**TASK PROMPT**
The stretch from the line with "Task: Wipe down" through the line with "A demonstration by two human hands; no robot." in the records below: write it out exactly, and nothing else.

[Data items]

= Beginning of Section =

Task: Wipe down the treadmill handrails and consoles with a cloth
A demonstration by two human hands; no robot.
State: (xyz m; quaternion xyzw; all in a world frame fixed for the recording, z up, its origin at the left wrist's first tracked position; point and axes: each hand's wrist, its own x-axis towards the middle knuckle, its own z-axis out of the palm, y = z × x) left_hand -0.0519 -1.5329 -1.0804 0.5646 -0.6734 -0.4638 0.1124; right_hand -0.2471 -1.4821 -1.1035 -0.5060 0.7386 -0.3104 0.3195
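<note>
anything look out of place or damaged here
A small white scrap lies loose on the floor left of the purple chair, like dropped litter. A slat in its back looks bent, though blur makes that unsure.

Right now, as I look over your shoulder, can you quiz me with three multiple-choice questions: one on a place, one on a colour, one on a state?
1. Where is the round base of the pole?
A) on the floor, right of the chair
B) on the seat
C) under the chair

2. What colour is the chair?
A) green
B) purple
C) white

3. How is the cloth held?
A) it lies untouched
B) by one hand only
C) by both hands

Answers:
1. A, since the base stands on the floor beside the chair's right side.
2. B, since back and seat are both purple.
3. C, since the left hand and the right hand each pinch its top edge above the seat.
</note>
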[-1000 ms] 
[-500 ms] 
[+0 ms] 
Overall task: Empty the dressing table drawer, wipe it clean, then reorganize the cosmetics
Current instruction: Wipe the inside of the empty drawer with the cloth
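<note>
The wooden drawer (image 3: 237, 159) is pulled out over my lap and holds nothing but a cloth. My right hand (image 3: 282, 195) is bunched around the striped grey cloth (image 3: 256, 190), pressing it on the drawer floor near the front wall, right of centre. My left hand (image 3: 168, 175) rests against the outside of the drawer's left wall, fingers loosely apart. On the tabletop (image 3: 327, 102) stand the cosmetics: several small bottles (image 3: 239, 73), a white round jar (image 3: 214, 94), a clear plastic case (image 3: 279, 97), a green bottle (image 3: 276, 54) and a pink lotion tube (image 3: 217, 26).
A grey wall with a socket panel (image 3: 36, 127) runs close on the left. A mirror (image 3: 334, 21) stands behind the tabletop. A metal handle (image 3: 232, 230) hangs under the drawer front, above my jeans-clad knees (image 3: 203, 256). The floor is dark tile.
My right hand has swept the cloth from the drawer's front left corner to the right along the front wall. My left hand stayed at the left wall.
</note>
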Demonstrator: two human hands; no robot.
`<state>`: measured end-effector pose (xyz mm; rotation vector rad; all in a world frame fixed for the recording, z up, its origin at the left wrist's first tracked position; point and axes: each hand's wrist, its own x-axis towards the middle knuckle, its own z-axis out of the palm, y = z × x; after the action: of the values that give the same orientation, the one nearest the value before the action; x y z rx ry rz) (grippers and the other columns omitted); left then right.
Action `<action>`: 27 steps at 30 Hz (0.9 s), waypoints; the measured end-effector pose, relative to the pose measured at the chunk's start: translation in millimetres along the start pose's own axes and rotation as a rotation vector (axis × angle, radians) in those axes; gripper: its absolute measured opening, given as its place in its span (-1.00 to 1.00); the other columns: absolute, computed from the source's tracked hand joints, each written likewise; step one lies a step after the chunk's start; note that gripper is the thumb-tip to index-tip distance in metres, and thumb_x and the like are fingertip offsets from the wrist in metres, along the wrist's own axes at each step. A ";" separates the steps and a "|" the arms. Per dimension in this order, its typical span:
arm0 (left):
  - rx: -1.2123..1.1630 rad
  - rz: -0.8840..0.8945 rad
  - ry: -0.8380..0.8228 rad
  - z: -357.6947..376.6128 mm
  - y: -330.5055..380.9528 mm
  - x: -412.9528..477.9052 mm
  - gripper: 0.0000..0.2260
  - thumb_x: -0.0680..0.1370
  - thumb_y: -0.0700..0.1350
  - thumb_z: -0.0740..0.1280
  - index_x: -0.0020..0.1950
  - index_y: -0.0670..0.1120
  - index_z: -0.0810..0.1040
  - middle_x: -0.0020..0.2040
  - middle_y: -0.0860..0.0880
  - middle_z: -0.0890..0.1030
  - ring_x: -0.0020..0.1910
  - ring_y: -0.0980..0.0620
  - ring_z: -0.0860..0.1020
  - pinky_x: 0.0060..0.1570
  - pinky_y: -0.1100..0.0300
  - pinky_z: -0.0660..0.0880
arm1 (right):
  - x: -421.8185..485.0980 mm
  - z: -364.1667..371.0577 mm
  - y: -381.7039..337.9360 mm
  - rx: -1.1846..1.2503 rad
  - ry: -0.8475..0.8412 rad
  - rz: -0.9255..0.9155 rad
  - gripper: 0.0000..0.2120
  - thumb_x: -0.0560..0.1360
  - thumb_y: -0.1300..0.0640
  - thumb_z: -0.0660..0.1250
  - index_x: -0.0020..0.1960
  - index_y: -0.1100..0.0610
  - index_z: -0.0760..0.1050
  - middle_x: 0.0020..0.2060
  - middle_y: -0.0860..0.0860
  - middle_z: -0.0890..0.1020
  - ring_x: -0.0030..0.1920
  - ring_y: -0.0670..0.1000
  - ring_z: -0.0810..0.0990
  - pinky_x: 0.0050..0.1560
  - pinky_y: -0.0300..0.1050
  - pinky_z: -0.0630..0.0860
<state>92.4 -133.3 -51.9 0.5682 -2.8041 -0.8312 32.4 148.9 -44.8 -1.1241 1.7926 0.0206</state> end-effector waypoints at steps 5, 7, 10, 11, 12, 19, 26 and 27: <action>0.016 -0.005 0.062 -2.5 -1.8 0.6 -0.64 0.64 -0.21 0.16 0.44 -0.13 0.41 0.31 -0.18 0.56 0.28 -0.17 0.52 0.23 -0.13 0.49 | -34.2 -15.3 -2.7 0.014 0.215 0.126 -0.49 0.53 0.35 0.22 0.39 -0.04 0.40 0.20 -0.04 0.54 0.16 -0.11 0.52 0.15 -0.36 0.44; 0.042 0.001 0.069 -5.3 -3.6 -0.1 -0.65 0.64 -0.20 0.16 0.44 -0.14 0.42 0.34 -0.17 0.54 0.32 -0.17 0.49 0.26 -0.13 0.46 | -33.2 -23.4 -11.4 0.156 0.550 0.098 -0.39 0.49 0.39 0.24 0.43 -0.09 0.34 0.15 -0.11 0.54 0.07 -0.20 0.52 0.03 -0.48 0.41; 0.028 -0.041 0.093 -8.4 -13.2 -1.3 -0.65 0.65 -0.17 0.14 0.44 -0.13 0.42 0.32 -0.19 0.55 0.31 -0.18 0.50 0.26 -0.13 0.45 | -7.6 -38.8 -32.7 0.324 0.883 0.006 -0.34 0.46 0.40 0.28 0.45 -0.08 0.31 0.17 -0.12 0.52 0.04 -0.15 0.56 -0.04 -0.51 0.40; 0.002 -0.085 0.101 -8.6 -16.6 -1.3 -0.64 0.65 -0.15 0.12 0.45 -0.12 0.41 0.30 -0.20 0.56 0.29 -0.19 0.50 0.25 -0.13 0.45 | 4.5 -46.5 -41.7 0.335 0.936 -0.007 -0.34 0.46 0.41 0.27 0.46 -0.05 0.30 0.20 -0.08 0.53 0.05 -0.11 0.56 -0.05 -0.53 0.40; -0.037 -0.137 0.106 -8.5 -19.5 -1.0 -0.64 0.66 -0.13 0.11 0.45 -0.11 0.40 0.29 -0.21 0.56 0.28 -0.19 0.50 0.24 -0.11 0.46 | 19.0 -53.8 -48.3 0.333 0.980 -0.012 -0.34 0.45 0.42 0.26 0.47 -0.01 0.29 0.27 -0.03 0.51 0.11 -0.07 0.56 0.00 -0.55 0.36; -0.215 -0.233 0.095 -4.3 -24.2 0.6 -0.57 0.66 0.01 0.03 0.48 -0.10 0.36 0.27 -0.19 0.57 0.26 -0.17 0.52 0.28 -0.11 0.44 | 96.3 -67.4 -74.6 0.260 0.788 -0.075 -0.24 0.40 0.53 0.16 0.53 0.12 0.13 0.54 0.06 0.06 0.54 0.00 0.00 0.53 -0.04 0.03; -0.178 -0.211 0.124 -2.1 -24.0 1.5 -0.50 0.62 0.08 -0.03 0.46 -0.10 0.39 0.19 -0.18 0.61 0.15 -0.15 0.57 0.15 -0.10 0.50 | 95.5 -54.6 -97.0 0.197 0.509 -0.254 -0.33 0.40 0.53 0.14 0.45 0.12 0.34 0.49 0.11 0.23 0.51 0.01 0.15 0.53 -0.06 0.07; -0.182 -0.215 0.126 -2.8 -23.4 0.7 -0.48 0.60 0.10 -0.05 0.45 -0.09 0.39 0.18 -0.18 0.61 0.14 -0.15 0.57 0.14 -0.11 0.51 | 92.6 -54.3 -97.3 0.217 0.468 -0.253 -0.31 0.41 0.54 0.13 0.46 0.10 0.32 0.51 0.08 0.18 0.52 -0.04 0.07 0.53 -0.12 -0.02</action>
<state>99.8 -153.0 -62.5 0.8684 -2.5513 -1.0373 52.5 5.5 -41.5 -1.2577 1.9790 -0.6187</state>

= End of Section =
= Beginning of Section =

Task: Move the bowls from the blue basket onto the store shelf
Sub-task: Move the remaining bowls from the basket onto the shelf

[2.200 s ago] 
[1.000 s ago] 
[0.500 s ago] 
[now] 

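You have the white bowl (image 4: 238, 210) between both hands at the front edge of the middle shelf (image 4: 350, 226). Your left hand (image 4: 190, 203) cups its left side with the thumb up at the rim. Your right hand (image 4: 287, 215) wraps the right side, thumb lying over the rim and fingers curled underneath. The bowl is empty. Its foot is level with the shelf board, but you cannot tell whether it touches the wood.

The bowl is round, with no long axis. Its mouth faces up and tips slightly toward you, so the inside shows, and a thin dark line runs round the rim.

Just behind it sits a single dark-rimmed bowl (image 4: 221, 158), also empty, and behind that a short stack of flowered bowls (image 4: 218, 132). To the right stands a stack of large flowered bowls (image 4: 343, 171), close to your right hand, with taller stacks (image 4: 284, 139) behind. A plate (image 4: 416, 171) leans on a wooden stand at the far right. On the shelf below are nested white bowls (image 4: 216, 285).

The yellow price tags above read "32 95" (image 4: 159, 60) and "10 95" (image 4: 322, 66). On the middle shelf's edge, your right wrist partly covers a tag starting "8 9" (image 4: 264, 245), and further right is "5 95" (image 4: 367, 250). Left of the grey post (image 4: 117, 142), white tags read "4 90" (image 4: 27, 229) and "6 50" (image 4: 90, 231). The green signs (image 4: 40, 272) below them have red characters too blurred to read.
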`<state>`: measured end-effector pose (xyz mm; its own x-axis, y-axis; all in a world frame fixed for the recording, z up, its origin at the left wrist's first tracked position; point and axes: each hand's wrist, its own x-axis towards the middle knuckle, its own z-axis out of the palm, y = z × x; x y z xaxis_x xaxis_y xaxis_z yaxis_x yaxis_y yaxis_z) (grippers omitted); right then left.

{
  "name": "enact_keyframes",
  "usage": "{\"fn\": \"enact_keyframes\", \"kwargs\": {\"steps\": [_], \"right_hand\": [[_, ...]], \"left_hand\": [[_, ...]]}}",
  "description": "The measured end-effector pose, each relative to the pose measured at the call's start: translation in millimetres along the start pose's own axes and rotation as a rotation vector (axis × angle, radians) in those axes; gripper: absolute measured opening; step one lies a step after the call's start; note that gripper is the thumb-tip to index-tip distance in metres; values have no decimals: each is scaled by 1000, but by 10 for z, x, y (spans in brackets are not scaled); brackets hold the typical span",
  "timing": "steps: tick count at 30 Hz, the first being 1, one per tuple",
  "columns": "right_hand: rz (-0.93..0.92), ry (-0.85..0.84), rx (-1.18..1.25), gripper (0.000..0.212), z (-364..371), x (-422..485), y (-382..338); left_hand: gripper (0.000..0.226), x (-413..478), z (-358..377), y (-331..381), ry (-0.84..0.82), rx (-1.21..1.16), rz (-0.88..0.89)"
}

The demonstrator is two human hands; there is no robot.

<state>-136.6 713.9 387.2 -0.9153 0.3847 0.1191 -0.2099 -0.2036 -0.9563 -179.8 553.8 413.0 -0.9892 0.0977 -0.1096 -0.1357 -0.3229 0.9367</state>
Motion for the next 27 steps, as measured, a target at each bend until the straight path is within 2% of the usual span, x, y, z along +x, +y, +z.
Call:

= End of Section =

**YOUR RESPONSE**
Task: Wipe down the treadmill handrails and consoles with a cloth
A demonstration by two human hands; no robot.

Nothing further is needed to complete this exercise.